(Exercise instructions)
Please find every line in the records below that contains the word "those", and copy it.

Stored entries:
************

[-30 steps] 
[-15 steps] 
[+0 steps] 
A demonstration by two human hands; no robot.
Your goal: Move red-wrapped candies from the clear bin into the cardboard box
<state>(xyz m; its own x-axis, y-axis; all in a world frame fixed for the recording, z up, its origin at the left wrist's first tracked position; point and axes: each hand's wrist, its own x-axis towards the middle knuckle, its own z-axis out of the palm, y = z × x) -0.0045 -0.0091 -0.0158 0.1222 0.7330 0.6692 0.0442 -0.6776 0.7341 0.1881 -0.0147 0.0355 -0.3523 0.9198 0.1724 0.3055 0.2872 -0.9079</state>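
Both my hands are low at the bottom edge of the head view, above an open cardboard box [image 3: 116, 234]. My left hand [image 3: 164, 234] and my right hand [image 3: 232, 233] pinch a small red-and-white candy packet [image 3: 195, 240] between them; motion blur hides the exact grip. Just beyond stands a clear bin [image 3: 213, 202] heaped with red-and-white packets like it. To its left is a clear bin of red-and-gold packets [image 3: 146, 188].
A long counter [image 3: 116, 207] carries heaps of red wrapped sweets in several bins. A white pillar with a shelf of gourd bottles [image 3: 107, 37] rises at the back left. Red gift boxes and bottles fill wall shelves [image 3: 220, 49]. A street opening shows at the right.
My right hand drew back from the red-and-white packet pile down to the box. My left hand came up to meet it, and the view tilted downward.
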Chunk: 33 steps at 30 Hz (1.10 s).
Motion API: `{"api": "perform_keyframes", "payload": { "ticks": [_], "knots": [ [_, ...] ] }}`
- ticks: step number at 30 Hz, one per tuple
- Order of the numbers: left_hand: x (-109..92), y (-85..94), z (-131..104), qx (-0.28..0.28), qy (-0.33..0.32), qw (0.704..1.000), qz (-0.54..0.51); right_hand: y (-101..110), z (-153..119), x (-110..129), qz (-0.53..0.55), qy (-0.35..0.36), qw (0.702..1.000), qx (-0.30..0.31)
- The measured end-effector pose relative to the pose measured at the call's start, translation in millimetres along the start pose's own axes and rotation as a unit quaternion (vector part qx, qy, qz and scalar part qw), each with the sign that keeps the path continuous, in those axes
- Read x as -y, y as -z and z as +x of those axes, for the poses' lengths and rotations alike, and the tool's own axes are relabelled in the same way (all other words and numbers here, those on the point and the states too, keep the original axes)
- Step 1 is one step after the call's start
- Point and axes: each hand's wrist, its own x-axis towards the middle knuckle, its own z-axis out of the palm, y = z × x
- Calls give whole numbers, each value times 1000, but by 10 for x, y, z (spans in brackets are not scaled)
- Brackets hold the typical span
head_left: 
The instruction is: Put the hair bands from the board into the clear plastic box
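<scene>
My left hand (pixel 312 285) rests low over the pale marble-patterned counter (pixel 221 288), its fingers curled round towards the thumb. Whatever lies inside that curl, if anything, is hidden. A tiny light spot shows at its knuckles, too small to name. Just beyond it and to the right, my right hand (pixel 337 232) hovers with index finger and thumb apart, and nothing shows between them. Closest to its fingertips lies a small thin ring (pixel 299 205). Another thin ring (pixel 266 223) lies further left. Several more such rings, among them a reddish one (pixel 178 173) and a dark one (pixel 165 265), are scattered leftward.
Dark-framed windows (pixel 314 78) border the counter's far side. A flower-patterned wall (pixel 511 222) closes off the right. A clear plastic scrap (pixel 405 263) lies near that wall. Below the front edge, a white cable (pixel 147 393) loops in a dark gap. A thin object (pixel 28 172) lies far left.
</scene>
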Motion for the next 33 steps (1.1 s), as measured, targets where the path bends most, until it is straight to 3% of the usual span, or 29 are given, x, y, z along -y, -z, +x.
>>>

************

(Exercise solution)
- The measured end-effector pose relative to the pose measured at the call's start, translation in millimetres along the start pose's own axes and rotation as a unit quaternion (vector part qx, qy, qz and scalar part qw), each with the sign that keeps the path continuous, in those axes
- Read x as -y, y as -z and z as +x of those axes, for the poses' lengths and rotations alike, and the tool's own axes are relabelled in the same way (all other words and numbers here, those on the point and the states too, keep the original axes)

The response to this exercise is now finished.